Abstract
Intellectual Disability (ID) disorders, defined by an IQ below 70, are genetically and phenotypically highly heterogeneous. Identification of common molecular pathways underlying these disorders is crucial for understanding the molecular basis of cognition and for the development of therapeutic intervention strategies. To systematically establish their functional connectivity, we used transgenic RNAi to target 270 ID gene orthologs in the Drosophila eye. Assessment of neuronal function in behavioral and electrophysiological assays and multiparametric morphological analysis identified phenotypes associated with knockdown of 180 ID gene orthologs. Most of these genotype-phenotype associations were novel. For example, we uncovered 16 genes that are required for basal neurotransmission and have not previously been implicated in this process in any system or organism. ID gene orthologs with morphological eye phenotypes, in contrast to genes without phenotypes, are relatively highly expressed in the human nervous system and are enriched for neuronal functions, suggesting that eye phenotyping can distinguish different classes of ID genes. Indeed, grouping genes by Drosophila phenotype uncovered 26 connected functional modules. Novel links between ID genes successfully predicted that MYCN, PIGV and UPF3B regulate synapse development. Drosophila phenotype groups show, in addition to ID, significant phenotypic similarity also in humans, indicating that functional modules are conserved.
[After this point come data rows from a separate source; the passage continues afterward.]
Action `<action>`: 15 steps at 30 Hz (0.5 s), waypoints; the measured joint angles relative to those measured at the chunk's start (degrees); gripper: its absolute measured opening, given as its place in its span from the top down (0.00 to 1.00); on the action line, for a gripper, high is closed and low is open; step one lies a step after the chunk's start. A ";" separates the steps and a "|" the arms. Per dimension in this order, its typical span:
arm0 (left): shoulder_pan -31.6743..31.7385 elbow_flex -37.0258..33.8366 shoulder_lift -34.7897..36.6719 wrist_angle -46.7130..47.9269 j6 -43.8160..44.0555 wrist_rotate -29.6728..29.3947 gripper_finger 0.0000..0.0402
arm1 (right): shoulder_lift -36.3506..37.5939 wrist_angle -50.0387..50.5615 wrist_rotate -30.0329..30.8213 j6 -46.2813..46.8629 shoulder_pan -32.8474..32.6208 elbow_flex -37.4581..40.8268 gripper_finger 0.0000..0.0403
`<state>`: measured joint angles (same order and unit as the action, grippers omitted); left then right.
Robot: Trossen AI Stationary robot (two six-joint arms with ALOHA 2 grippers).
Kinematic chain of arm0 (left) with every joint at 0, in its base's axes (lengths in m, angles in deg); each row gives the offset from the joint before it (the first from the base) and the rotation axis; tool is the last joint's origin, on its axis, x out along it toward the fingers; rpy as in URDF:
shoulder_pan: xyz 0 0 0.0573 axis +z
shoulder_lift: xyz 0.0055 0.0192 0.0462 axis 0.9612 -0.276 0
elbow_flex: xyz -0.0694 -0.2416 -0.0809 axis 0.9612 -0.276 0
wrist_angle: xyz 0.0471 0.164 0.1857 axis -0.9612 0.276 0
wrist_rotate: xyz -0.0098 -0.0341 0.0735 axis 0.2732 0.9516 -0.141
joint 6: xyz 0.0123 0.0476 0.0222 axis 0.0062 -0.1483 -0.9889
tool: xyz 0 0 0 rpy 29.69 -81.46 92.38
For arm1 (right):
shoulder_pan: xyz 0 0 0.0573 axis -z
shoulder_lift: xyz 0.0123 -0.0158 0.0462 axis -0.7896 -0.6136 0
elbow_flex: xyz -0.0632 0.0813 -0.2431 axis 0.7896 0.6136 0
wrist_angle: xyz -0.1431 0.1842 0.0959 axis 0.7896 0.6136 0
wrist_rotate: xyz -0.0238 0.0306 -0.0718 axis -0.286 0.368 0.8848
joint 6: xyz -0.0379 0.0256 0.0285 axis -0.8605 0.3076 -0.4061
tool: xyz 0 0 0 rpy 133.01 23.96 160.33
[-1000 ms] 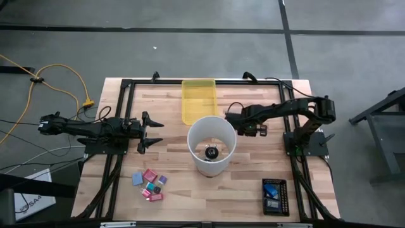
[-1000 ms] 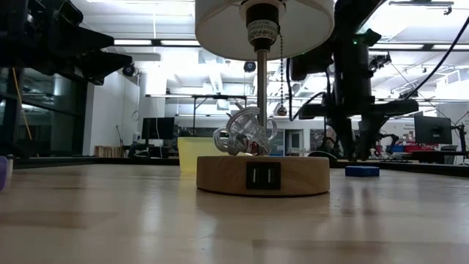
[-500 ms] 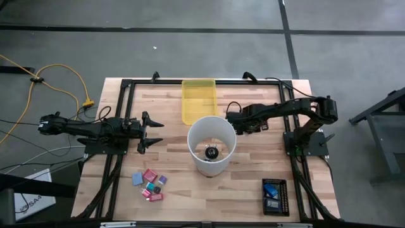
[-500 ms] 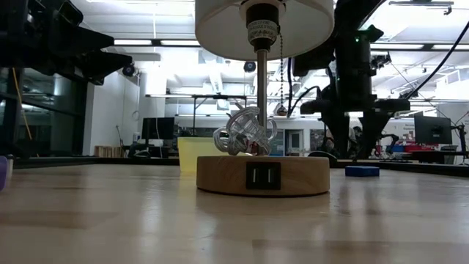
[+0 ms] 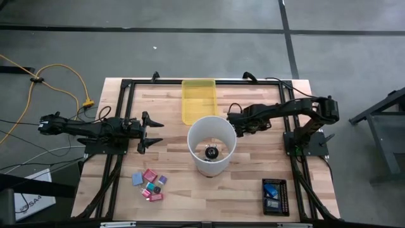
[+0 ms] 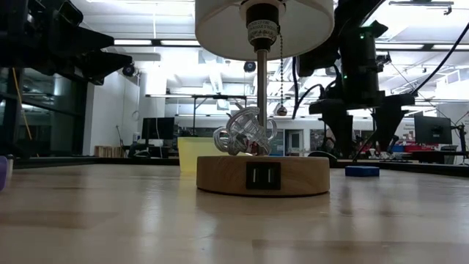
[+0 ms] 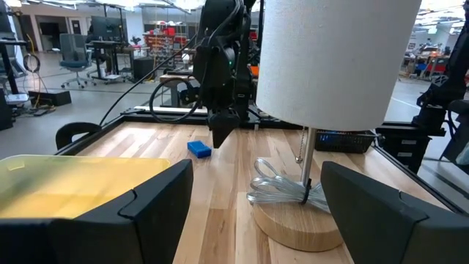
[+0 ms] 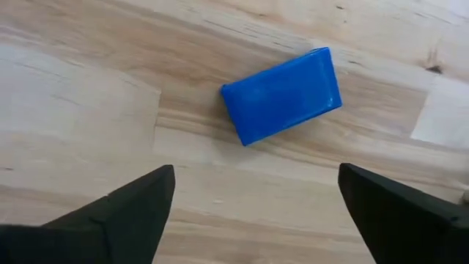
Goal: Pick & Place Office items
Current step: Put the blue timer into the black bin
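Note:
A bright-blue block (image 8: pixel 282 95) lies flat on the wooden table, right of the lamp; it also shows in the low view (image 6: pixel 362 171) and the left wrist view (image 7: pixel 198 149). My right gripper (image 8: pixel 256 220) hangs above it, pointing down, open, with its fingers clear of the block on either side (image 6: pixel 359 143). A cluster of small pink, purple and light-blue pieces (image 5: pixel 150 183) lies at the near left. My left gripper (image 5: pixel 154 134) waits open at the left, level, pointing at the lamp.
A lamp with a white round shade (image 5: pixel 212 144) and a wooden base (image 6: pixel 261 174) stands mid-table, next to my right gripper. A yellow translucent tray (image 5: pixel 199 100) sits behind it. A black tray with blue items (image 5: pixel 274 196) stands at the near right.
My right gripper has opened above the blue block and risen a little. The block lies on the table where it was.

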<state>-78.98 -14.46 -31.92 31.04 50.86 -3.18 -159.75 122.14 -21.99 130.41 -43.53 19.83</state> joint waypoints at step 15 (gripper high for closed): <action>0.00 0.00 -0.01 0.00 0.00 0.00 0.27 | -0.02 -0.45 -1.57 -12.54 4.85 0.00 0.08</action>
<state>-78.98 -14.46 -31.93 31.04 50.86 -3.18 -159.77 121.70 -23.56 117.86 -38.68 19.83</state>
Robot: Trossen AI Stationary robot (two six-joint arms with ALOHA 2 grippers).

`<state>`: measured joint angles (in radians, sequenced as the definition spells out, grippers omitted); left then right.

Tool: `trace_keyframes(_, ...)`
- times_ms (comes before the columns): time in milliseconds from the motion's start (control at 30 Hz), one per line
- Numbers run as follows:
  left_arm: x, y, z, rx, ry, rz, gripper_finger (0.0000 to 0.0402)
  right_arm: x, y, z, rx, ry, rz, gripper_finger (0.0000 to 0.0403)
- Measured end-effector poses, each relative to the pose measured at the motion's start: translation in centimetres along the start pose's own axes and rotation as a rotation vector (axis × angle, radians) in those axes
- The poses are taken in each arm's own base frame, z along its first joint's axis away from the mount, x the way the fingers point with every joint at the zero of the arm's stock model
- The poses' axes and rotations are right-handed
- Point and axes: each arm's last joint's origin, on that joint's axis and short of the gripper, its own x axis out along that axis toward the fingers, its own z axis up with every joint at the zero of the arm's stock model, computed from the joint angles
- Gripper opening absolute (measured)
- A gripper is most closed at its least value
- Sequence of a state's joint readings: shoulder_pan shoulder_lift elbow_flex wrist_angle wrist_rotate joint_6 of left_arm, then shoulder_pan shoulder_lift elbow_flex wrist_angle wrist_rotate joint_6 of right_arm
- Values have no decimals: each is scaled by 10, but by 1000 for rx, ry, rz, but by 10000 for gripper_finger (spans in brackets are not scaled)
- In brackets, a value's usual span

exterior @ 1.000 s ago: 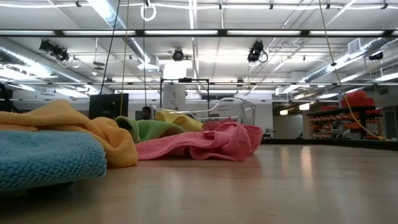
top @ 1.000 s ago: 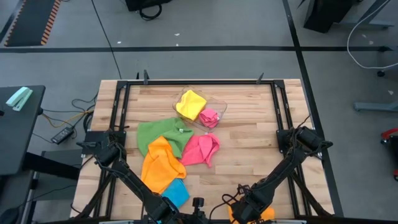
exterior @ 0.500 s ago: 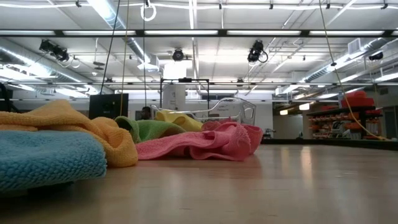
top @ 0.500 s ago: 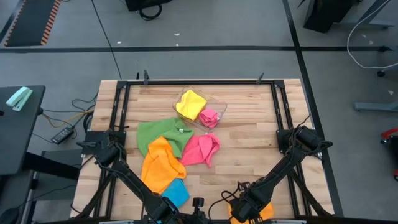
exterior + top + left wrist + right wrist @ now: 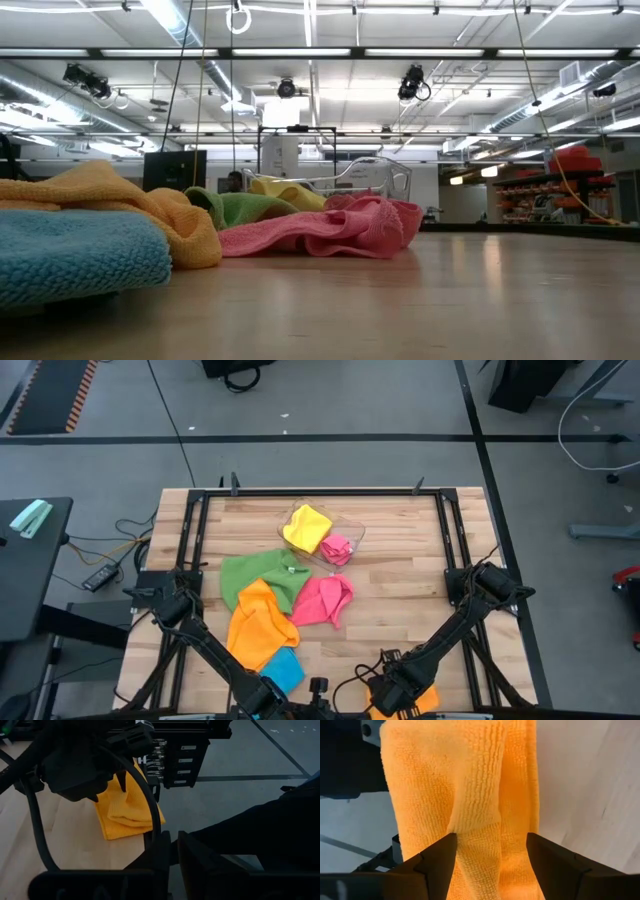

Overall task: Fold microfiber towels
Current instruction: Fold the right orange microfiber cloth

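A folded orange towel [image 5: 418, 703] lies at the table's near edge, and in the right wrist view part of this towel [image 5: 470, 785] reaches past the edge. My right gripper [image 5: 490, 855] is open and points down over it, one finger on each side of a raised crease. My left gripper [image 5: 175, 855] is shut and empty. It hovers by the near edge, to the left of the right gripper, and faces it. Loose green [image 5: 255, 575], orange [image 5: 260, 625], pink [image 5: 325, 600] and blue [image 5: 283, 670] towels lie left of centre. My right gripper's open fingers [image 5: 436, 862] come down from above on either side of the crease [image 5: 480, 820] in the folded orange towel, which lies flat on the table edge. I cannot tell whether the fingertips touch the cloth.
A clear tray [image 5: 355, 530] at the far middle holds a yellow cloth [image 5: 307, 525] and a pink one [image 5: 337, 547]. A black frame [image 5: 330, 492] runs round the tabletop. Bare wood lies on the table's right half.
My right gripper's head has swung a little toward the table's left over the folded orange towel. More of the towel now shows on its right side. The loose towels have not moved.
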<state>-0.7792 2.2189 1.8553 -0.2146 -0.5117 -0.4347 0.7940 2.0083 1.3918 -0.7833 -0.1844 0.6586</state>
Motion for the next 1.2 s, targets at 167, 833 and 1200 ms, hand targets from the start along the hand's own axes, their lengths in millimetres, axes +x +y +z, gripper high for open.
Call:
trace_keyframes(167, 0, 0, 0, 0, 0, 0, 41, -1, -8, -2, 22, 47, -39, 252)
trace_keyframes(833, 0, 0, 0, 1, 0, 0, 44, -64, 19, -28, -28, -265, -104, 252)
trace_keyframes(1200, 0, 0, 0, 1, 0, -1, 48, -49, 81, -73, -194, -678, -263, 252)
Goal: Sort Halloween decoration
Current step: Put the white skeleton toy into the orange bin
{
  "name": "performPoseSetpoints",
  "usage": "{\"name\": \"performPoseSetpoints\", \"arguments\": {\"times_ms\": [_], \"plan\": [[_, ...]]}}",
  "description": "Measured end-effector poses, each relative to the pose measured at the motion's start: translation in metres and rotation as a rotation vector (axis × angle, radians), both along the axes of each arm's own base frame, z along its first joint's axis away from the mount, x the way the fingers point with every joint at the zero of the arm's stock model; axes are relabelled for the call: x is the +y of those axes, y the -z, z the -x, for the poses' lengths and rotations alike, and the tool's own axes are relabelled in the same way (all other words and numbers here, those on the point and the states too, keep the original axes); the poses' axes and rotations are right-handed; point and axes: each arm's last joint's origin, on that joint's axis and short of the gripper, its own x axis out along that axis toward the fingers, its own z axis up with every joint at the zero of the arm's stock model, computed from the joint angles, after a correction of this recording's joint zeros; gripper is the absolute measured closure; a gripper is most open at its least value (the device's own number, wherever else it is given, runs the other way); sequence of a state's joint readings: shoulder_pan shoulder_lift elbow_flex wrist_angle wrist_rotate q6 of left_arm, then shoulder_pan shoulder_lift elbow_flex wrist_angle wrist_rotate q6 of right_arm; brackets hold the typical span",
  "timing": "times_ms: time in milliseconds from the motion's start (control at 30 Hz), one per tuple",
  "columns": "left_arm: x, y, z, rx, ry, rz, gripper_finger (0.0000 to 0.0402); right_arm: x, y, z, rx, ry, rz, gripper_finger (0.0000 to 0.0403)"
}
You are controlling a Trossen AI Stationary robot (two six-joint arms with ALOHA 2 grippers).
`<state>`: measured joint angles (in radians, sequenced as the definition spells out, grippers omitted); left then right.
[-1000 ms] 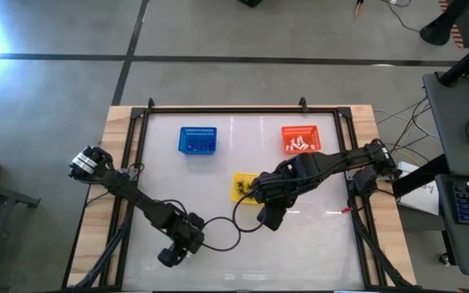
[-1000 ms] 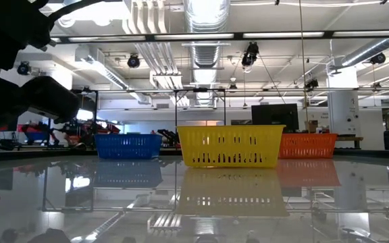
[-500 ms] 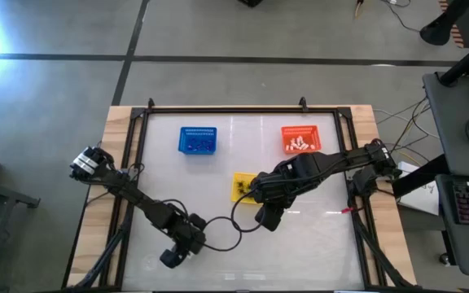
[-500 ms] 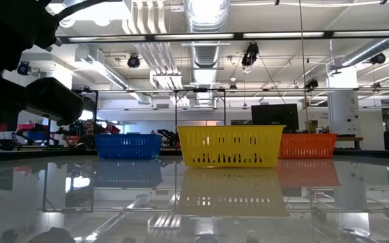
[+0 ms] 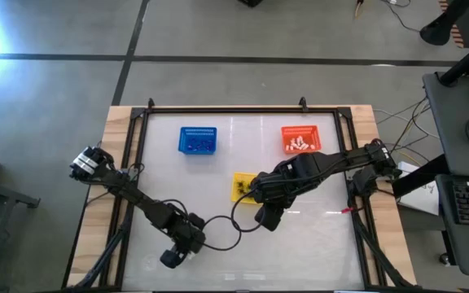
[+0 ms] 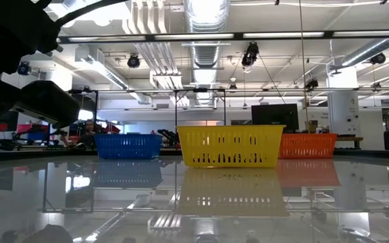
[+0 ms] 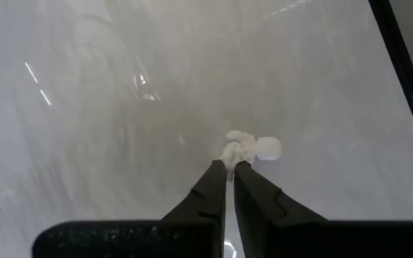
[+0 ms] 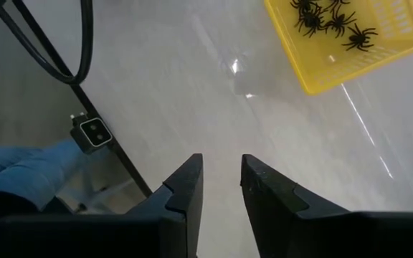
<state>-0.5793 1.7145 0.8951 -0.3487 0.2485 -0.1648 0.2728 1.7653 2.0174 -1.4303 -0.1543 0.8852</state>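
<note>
Only my left wrist view shows the small white plastic trinket point(image 7: 252, 147): the left gripper point(image 7: 228, 170), jaws pinched narrow, touches it on the glossy white surface point(image 7: 106, 107), well apart from the yellow rectangular basket point(image 5: 245, 186). Beside that basket, the right gripper point(image 8: 220, 172) hovers with jaws partly apart, empty; its view shows black spider trinkets point(image 8: 328, 20) inside.

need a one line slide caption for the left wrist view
Left end effector shut on a small white trinket lying on the glossy white table.

Blue point(image 6: 127, 145), yellow point(image 6: 229, 146), orange baskets point(image 6: 307, 145)
</note>
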Motion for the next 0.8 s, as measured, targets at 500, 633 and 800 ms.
{"name": "performPoseSetpoints", "arguments": {"times_ms": [500,633,800], "plan": [[0.004,-0.027,0.005,-0.021,-0.060,0.041,0.0401,-0.001,-0.005,0.004,-0.013,0.008,-0.006,0.0315],[0.009,-0.036,0.012,-0.001,-0.082,0.020,0.0401,-0.001,-0.005,0.004,-0.014,0.007,-0.005,0.0318],[0.021,-0.053,0.023,-0.023,-0.133,-0.055,0.0401,-0.002,-0.005,0.004,-0.021,0.005,0.013,0.0316]]}}
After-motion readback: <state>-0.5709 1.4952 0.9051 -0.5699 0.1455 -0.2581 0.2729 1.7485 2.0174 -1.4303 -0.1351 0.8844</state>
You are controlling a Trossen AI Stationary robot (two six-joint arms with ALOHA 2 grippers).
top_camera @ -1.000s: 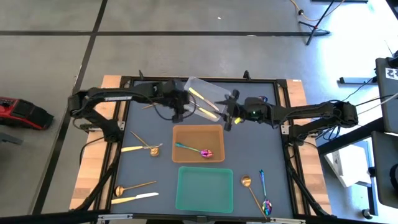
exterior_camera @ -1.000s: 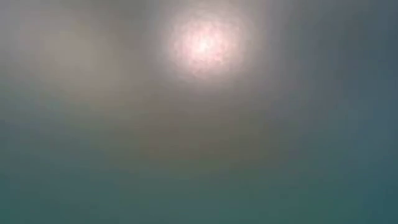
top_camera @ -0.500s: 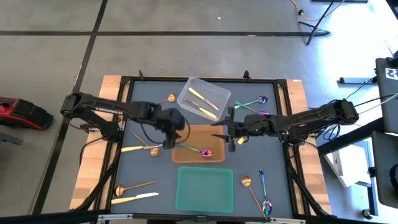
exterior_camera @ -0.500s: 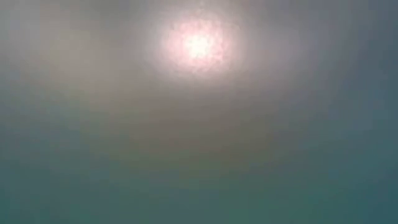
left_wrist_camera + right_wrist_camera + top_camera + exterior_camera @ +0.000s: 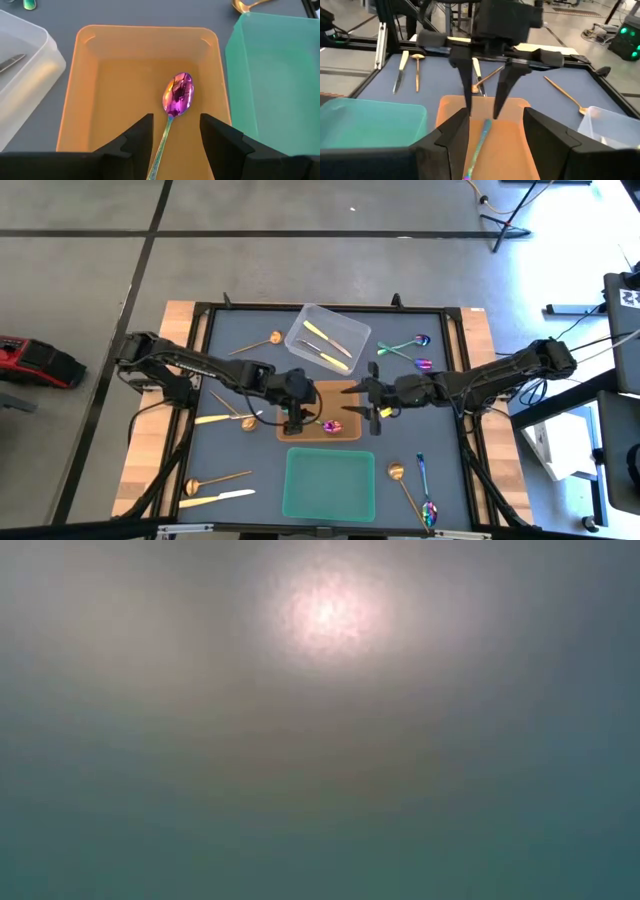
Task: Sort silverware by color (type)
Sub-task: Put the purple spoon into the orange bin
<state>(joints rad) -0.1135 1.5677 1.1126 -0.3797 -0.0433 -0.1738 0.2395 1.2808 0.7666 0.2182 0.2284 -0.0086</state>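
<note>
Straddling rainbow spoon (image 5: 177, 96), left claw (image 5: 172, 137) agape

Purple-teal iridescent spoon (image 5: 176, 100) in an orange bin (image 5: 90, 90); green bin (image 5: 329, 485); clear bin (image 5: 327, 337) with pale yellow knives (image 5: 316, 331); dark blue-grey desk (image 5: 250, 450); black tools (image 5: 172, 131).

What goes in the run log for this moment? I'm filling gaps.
left gripper: open over rainbow spoon | spoon in orange bin | right gripper: open, at bin's edge
</note>
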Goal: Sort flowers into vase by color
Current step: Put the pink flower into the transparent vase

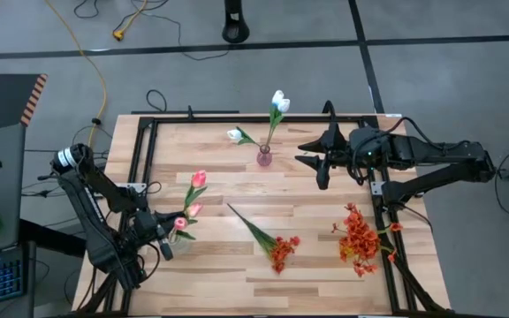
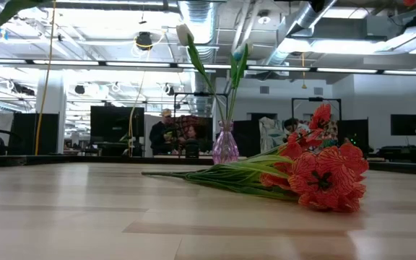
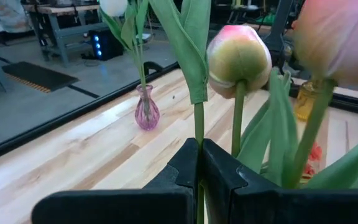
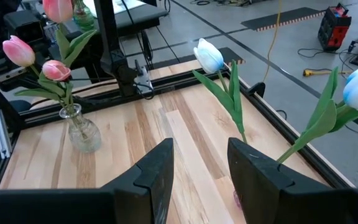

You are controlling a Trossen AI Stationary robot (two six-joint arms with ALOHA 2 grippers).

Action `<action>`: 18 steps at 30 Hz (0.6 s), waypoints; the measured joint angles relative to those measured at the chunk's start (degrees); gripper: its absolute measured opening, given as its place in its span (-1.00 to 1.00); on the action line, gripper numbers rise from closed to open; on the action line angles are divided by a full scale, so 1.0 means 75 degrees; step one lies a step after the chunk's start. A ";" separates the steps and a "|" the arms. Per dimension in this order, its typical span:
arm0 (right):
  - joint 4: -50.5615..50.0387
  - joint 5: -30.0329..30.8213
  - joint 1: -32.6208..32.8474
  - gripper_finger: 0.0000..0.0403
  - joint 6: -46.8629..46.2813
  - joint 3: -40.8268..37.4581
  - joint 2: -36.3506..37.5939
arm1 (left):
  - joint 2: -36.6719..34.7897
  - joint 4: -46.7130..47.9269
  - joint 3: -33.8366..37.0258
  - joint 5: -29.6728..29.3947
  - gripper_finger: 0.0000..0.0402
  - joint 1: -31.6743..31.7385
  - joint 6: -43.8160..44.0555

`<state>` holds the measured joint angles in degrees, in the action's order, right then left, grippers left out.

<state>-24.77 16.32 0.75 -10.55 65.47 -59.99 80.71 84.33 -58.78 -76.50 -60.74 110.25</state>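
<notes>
So far, the sorting seems to be more than half done. Two white tulips (image 1: pixel 278 102) stand in the pink vase (image 1: pixel 264 158) near the far edge of the table (image 1: pixel 307 265). Pink tulips (image 1: pixel 198 179) stand in a clear vase (image 1: pixel 168 247) at the near left corner. From above I count three pink blooms there, but one of them may be not yet set free.

The left gripper (image 1: pixel 153 231) is just beside this clear vase. In the left wrist view its fingers (image 3: pixel 188 165) are pressed together on a green stem (image 3: pixel 199 124), so it holds one pink tulip, probably to settle it in the vase.

The right gripper (image 1: pixel 318 157) hovers just beside the pink vase with its jaws standing apart, and nothing is between them.

One red-orange bunch (image 1: pixel 281 251) lies flat on the table in the near middle. A second red-orange bunch (image 1: pixel 359 238) is at the near right; whether it stands in a vase I cannot tell. In my judgement, what is left is to release the pink tulip and to place the lying bunch.
</notes>
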 joint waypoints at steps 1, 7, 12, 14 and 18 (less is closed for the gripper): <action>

The combined data indicate that ID disorders, despite their extreme genetic diversity, are caused by disruption of a limited number of highly connected functional modules.
Highlights
Intellectual Disability (ID) is defined by an IQ below 70, deficits in adaptive behavior and an onset before the age of 18
We systematically characterized behavioral and morphological phenotypes associated with 270 conserved ID genes, using the Drosophila eye and photoreceptor neurons as a model
Our findings provide unbiased evidence for the long suspected but never experimentally demonstrated functional coherence among ID disorders
Summary
Intellectual Disability (ID) is defined by an IQ below 70, deficits in adaptive behavior and an onset before the age of 18. Some ID genes appear to work together in specific pathways and processes, such as Rho GTPase pathways, MAP kinase signalling and synaptic plasticity [3,4] This has led to the suggestion that ID genes highlight key molecular networks that regulate human cognition [1,2,5,6,7]. Such networks are of wide interest for both fundamental neuroscience and translational medicine, and can pave the way for developing treatment strategies [2] Their identification is limited by the paucity of available information on the function of most ID genes. Model organisms such as the mouse have effectively been used as experimental systems to gain insights into ID gene function and neuropathology [8].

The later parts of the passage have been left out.